Lucien öffnete die schwere Eichentür einen Spalt und vergewisserte sich, dass die vertraute Stimme hinter der eisenverstärkten Konstruktion auch zu dem entsprechenden Gesicht passte, obgleich er nicht besonders viel Vorsicht walten ließ. Man mochte ihm Bequemlichkeit oder simple Torheit vorwerfen, aber in Zeiten wie diesen, war es eher unwahrscheinlich, dass ein Attentäter oder unbekannter Kainit sich unbemerkt in die Stadt schlich um ihn zu ermorden. Krieg lag in der Luft. Bürgerkrieg um genau zu sein und da sich die verschiedenen Fraktionen und Lager noch nicht vollständig formiert hatten, waren Reisen in Flandern derzeit für jedermann ein zweischneidiges Schwert. Niemand wusste, wer schlussendlich auf wessen Seite stehen würde. Der strömende Regen durchweichte den Boden und gleich nachdem der Hauptmann die Tür vollends aufgezogen hatte und das Gesicht des vertrauten Knaben erkannte, bat er Konstantin einzutreten. Hinter ihm wurde wieder die Verriegelung vorgeschoben, nachdem der Gangrel noch ein letztes Mal missmutig den strömenden Regen begutachtet hatte. „Ein ganz schönes Sauwetter da draußen. Setz dich, Junge, und wärm dich etwas auf. Es gibt Braten und ein wenig Rübeneintopf.“ Er wies Fenris streng an sich zu benehmen, während er Hendrik bedeutete noch einen hölzernen Teller und ein weiteres Besteck zu holen. „Ein unverhoffter Wachwechsel? Na ja, hoffentlich fallen nicht noch mehr Leute aus. Dieses feuchte Wetter kriecht den Männern in alle Glieder. Da können wir uns glücklich schätzen einen der besten Heiler des Landes in unserer Stadt zu wissen.“ Der Hauptmann nickte zwinkernd in Richtung Hendrik und nahm Konstantin den regendurchtränkten Mantel ab, um ihn nahe dem Feuer zum Trocknen aufzuhängen. In Richtung des Jüngeren meinte er nur entschuldigend die Schultern hebend: „Tja Hendrik, du hast es gehört. Sieht so aus als müsstest du bald fertig werden mit dem Braten. Deine Mutter wartet schon auf dich.“ Konstantin schenkte er großzügig aus einer Karaffe einen Schluck Wein ein. Dafür, dass er sich nichts aus sterblicher Nahrung machte, mimte er auf geradezu bemerkenswerte Weise den zuvorkommenden Gastgeber. Immerhin war er jemand, der zehrenden Hunger und Durst nur allzu gut kannte.
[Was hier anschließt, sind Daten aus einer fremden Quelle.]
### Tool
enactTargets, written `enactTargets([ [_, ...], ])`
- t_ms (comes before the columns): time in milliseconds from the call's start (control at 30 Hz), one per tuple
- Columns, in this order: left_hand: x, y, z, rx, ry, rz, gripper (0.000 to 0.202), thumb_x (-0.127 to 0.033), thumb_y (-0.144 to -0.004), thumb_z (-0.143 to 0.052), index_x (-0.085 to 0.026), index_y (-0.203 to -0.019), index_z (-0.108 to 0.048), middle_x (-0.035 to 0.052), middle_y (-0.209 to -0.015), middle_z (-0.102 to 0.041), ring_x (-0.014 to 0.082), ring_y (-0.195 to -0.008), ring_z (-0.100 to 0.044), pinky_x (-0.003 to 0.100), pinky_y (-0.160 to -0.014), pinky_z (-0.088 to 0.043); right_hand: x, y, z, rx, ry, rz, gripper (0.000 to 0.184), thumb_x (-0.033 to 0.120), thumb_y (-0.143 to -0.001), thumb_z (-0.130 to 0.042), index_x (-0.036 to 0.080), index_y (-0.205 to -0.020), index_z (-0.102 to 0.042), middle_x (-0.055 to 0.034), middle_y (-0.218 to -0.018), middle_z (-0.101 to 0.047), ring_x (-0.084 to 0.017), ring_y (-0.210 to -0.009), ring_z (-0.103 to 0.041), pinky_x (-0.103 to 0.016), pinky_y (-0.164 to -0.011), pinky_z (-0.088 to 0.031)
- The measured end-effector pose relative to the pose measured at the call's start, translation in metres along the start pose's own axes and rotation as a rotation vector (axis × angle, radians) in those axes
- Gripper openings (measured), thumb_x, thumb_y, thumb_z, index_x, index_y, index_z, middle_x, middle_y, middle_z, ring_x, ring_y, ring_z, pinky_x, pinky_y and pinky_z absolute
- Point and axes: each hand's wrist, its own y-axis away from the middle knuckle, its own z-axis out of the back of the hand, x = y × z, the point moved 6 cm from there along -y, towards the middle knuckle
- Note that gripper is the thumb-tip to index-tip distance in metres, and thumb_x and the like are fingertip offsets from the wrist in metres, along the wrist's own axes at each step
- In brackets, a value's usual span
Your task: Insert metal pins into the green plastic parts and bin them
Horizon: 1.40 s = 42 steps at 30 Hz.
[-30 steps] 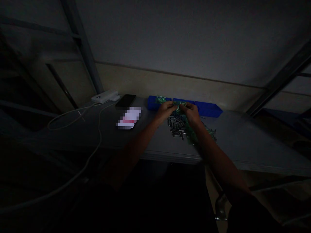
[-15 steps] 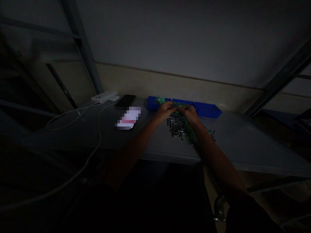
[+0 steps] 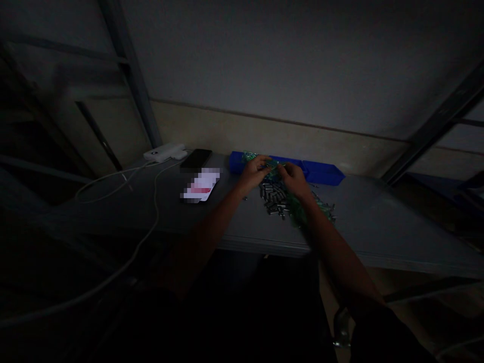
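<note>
My left hand [image 3: 253,174] and my right hand [image 3: 294,180] are close together above the front of the blue bins. Between their fingertips is a small, see-through green plastic bag [image 3: 273,163], pinched from both sides. What it contains is too dark to make out. Just below the hands, a pile of short metal cylinders [image 3: 273,195] lies on the grey table. More green plastic bags [image 3: 300,212] lie to its right, partly covered by my right forearm. A blue bin [image 3: 237,164] behind my left hand holds shiny green bags.
Another blue bin [image 3: 323,173] stands at the right end of the row. To the left lie a lit phone [image 3: 200,185], a dark phone [image 3: 195,159] and a white power bank [image 3: 164,152]. A white cable [image 3: 155,201] hangs over the table's front edge. Metal posts flank the table.
My hands have drawn slightly apart, and more of the green bag shows between them. The right hand sits a little lower and further right. The view has shifted slightly.
</note>
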Motion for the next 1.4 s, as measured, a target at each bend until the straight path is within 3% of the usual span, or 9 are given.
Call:
enactTargets([
  [333, 0.003, 0.002, -0.008, 0.061, 0.091, 0.034, 0.028, -0.008, -0.072, -0.065, -0.015, -0.099, -0.060, 0.0009, -0.078, -0.064, 0.0127, -0.077, -0.061, 0.024, -0.075, -0.046, -0.002, -0.001, 0.005, -0.083, -0.054, 0.070, 0.039, 0.056, -0.078, -0.049, 0.021, -0.061, -0.042, 0.0044, -0.055, -0.039, -0.011, -0.055, -0.036, -0.026, -0.053, -0.025],
  [500, 0.001, 0.005, -0.012, 0.071, 0.195, 0.076, 0.031, -0.009, -0.074, -0.064, -0.014, -0.104, -0.061, 0.0023, -0.084, -0.065, 0.0139, -0.082, -0.062, 0.027, -0.079, -0.045, -0.003, -0.001, 0.004, -0.093, -0.174, 0.033, 0.040, 0.056, -0.078, -0.048, 0.021, -0.061, -0.043, 0.0041, -0.056, -0.040, -0.011, -0.055, -0.036, -0.025, -0.052, -0.026],
  [667, 0.003, 0.005, -0.010, 0.072, 0.185, 0.091, 0.033, -0.010, -0.074, -0.064, -0.015, -0.106, -0.059, -0.0010, -0.073, -0.061, 0.0123, -0.072, -0.060, 0.025, -0.072, -0.044, -0.006, -0.001, -0.003, -0.066, -0.193, -0.005, 0.041, 0.057, -0.080, -0.048, 0.021, -0.061, -0.042, 0.0046, -0.056, -0.038, -0.011, -0.055, -0.036, -0.026, -0.052, -0.026],
  [900, 0.007, 0.002, -0.008, 0.084, 0.101, 0.074, 0.029, -0.009, -0.074, -0.064, -0.016, -0.101, -0.057, -0.0040, -0.065, -0.056, 0.0091, -0.062, -0.055, 0.021, -0.061, -0.040, -0.006, 0.000, -0.004, -0.083, -0.067, 0.006, 0.044, 0.059, -0.078, -0.051, 0.021, -0.059, -0.041, 0.0049, -0.053, -0.038, -0.010, -0.054, -0.035, -0.026, -0.052, -0.024],
  [1067, 0.008, 0.003, -0.006, 0.108, -0.016, 0.044, 0.029, -0.007, -0.074, -0.060, -0.016, -0.101, -0.056, -0.0052, -0.062, -0.054, 0.0078, -0.056, -0.050, 0.019, -0.054, -0.036, -0.005, 0.000, -0.008, -0.024, -0.072, 0.006, 0.043, 0.059, -0.077, -0.049, 0.018, -0.068, -0.052, 0.0025, -0.058, -0.048, -0.011, -0.057, -0.043, -0.025, -0.053, -0.029],
  [1400, 0.003, 0.004, -0.007, 0.092, -0.118, 0.002, 0.036, -0.002, -0.072, -0.058, -0.017, -0.104, -0.051, -0.0049, -0.065, -0.052, 0.0101, -0.060, -0.052, 0.022, -0.058, -0.037, 0.001, -0.001, -0.006, 0.018, 0.208, 0.074, 0.029, 0.039, -0.084, -0.044, 0.017, -0.069, -0.055, -0.0019, -0.061, -0.056, -0.014, -0.058, -0.047, -0.026, -0.056, -0.030],
])
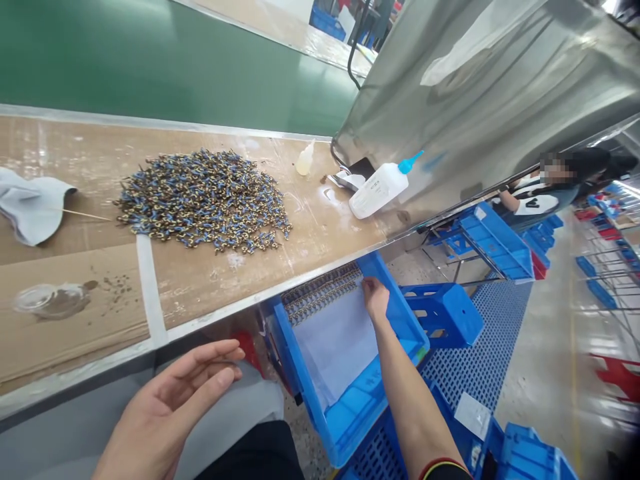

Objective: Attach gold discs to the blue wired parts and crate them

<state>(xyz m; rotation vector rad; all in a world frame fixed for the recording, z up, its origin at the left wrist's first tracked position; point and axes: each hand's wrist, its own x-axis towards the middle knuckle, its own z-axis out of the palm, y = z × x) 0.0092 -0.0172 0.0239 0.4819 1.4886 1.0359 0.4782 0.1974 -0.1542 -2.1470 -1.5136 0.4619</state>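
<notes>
My right hand (375, 298) reaches into a blue plastic crate (345, 437) below the table edge. Its fingertips are pinched at the right end of rows of small brass-coloured parts (323, 293); whatever lies between them is hidden. These rows rest on a white sheet (337, 353) lining the crate. Over my lap, my left hand (175, 407) is held with fingers loosely curved and thumb apart, nothing visible in it. A large heap of small brass-and-blue metal parts (205, 200) lies on the table.
A white bottle with a blue nozzle (380, 190) stands tilted near a small dropper bottle (305, 160). At left are a white cloth (35, 207), a thin stick (87, 215) and a clear plastic dish (50, 300). A blue stool (445, 317) stands beyond the crate; a person (535, 193) is farther right.
</notes>
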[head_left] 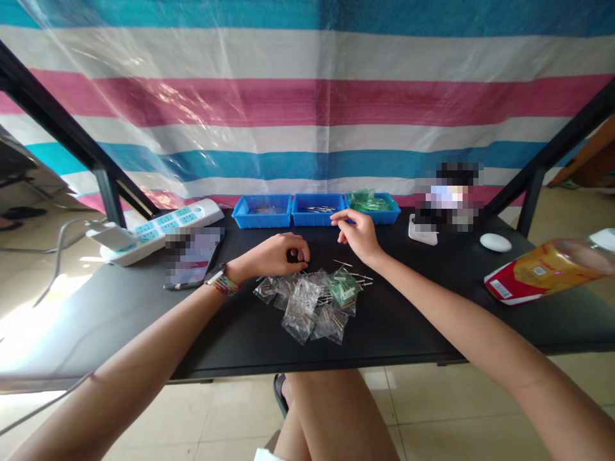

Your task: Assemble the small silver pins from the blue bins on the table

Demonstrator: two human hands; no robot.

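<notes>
My left hand [278, 254] rests on the black table [120, 320], fingers curled and pinched together; what they hold is too small to name. My right hand [354, 234] is raised just in front of the blue trays, fingertips pinched on something thin that I cannot make out. Between and below the hands lies a pile of small clear plastic bags [307, 304] with metal pins, plus a bag of green parts [344, 287]. Loose pins [358, 275] lie next to my right wrist. Three blue trays stand in a row: left [262, 211], middle [316, 209], right [373, 206] with green parts.
A white power strip [161, 229] and a phone [192, 256] lie at the left. A white stand [423, 230], a white mouse [495, 242] and a lying bottle with a red-yellow label [542, 272] are at the right. A striped tarp hangs behind.
</notes>
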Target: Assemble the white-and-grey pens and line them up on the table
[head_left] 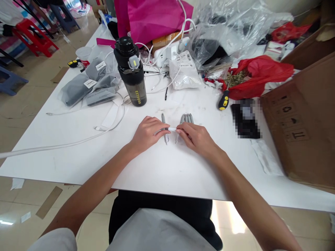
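Note:
On the white table (pixel 167 167) my left hand (pixel 147 132) and my right hand (pixel 196 136) meet, fingers pinched on a small white piece (pixel 172 129) held between them. A single grey pen (pixel 164 128) lies under my left fingertips. Several grey pens (pixel 186 118) lie side by side just beyond my right hand, partly hidden by it.
A dark water bottle (pixel 131 71) stands behind my left hand. A yellow-handled screwdriver (pixel 224 100) and a red bag (pixel 258 75) lie at the back right. A cardboard box (pixel 303 115) fills the right side. White cables (pixel 110 122) and grey packets (pixel 87 85) sit at the left.

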Demonstrator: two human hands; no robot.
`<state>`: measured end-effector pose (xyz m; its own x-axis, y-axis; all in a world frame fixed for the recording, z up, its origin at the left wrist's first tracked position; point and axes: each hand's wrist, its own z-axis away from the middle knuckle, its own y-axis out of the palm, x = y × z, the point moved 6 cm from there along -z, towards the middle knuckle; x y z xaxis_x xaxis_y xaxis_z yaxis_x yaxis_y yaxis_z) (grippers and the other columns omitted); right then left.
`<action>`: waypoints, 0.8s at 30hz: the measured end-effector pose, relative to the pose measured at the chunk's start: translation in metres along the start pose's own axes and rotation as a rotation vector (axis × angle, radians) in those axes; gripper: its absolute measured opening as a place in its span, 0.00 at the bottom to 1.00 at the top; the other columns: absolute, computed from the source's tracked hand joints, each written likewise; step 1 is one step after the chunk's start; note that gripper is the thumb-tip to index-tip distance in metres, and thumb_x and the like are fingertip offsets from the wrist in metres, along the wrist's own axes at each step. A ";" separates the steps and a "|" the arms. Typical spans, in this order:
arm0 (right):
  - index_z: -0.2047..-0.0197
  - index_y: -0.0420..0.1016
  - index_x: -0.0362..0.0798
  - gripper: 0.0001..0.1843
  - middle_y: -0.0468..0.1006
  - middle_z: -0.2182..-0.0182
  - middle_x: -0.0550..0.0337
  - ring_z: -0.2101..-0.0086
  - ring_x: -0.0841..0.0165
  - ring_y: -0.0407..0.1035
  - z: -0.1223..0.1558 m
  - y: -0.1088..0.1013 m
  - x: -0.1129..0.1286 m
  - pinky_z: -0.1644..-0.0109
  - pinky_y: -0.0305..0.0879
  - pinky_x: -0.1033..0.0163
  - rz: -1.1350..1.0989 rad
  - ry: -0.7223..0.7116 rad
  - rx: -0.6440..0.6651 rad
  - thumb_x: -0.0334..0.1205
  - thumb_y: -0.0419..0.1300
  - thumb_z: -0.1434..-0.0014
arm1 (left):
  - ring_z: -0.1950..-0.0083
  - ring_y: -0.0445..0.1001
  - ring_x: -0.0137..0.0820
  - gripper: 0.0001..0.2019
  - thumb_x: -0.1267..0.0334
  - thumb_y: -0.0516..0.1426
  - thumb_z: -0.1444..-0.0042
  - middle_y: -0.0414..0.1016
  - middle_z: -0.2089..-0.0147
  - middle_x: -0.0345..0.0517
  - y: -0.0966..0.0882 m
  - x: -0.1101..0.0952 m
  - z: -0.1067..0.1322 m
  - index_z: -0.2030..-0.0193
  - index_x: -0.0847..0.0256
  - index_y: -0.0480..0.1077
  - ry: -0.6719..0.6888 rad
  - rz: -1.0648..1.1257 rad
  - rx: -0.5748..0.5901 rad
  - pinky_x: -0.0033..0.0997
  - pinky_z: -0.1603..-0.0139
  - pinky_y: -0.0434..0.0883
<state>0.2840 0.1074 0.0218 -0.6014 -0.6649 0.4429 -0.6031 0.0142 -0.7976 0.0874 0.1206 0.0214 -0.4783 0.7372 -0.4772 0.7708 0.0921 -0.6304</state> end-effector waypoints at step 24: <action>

Der junge Mann wurde in die Stube geschoben und grinste Hendrik von oben herab zu. „Na, Kleiner?“
Der Junge verschränkte mit gespielter Kränkung die Arme vor der Brust. „Ich bin nicht klein!“
„Doch, bist du!“ Der Ältere fuhr ihm wie einem jungen Kind durch die Haare und Hendrik stieß ihm die Hand weg. Ganz offensichtlich ein Spiel, dass sie nicht selten zu spielen schienen, denn jeder kannte seine Rolle.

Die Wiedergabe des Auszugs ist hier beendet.